Natural selection and local adaptation—Recent developments in genomic approaches provide enhanced power to identify genes under selection and their genomic locations. Yet, seldom do we know the actual function of a given gene. This is even more true when dealing with organisms poorly characterized at the genomic level such as corals. Here, we identified 67 loci that are potentially under directional selection, but only 3 were potentially associated with protein coding genes. It would be instructive to study each gene separately and rank them according to their level of fixation, paying closer attention to those genes that are nearly fixed, a potential indication of stronger selection levels. For example, the two genes that display the highest fixation indexes between outer reefs and phase shifted reefs are the ankyrin-3 and the serine/threonine-protein kinase 36. These are genes that are likely to play an important role in this context, yet little is known about their function in corals.

Conclusion

Phase shifts on coral reefs have been hailed as an important consequence of the global degradation of marine tropical environments. These phase shifts can have consequences to the ecological integrity of reefs and to the people who rely on them (Hoegh-Guldberg et al. 2019; Hughes 2022). Healthy stony corals to macrophyte phase shifts are well known and have been studied extensively (Bruno et al. 2009; Hughes 2022). Yet phase shifts to monospecific coral assemblages have been less well documented. Here, we studied an unusual shift, from a diverse stony coral system, to a system where a single stony coral becomes predominant and vastly modifies the overall ecology of the reef as a result (Crane et al. 2017). It is possible that current abiotic factors (warming and acidification) may favor some corals over others and that this type of shift might become more common in future. Understanding the nature of these shifts, and the potential consequences to ecosystem function, is therefore imperative to our collective understanding of the future of coral reefs, and communities that rely on them.

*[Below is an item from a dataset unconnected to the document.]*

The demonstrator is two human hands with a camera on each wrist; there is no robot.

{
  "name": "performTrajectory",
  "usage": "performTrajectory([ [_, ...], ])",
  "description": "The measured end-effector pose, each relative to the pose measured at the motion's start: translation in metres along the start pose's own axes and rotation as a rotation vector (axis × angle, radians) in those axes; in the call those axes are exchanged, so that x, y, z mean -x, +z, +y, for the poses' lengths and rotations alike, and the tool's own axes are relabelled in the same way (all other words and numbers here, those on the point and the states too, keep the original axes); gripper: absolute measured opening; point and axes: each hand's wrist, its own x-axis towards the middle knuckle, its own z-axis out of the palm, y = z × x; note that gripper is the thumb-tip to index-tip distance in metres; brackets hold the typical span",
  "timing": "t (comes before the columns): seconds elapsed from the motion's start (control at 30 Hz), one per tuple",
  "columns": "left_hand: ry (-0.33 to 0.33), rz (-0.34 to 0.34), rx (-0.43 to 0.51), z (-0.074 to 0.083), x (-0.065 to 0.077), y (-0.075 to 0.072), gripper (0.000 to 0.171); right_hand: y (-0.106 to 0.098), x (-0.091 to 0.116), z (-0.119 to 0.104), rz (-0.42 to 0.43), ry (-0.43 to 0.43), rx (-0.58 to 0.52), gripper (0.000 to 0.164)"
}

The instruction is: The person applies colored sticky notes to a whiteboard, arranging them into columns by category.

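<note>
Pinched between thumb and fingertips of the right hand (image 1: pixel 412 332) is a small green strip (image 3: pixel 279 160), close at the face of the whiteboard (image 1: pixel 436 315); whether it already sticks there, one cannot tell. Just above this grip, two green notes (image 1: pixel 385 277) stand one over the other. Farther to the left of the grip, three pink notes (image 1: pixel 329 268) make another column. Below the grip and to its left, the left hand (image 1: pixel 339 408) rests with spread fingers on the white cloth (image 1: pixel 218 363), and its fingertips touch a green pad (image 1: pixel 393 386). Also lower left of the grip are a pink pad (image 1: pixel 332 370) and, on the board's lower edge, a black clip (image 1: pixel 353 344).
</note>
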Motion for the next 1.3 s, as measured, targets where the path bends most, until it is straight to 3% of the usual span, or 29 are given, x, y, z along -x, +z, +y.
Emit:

The use of corals that thrive in changed environments has been seen both as a window to what future reefs will look like, and as potential candidates for reef restoration (Van Oppen et al. 2015; Hughes et al. 2017; Camp et al. 2018; Morikawa and Palumbi 2019; Schmidt-Roach et al. 2020). This study shows that selection and adaptation may be contributing to the success of a stony coral (e.g., phase shift), which may be leading to ecosystem degradation. While a stony coral may be successful in a disturbed environment, it does not necessarily provide the type of habitat that is conducive to high fish biomass and coral diversity. These results serve as a cautionary tale for restoration efforts that focus on single species coral resilience rather than ecosystem function.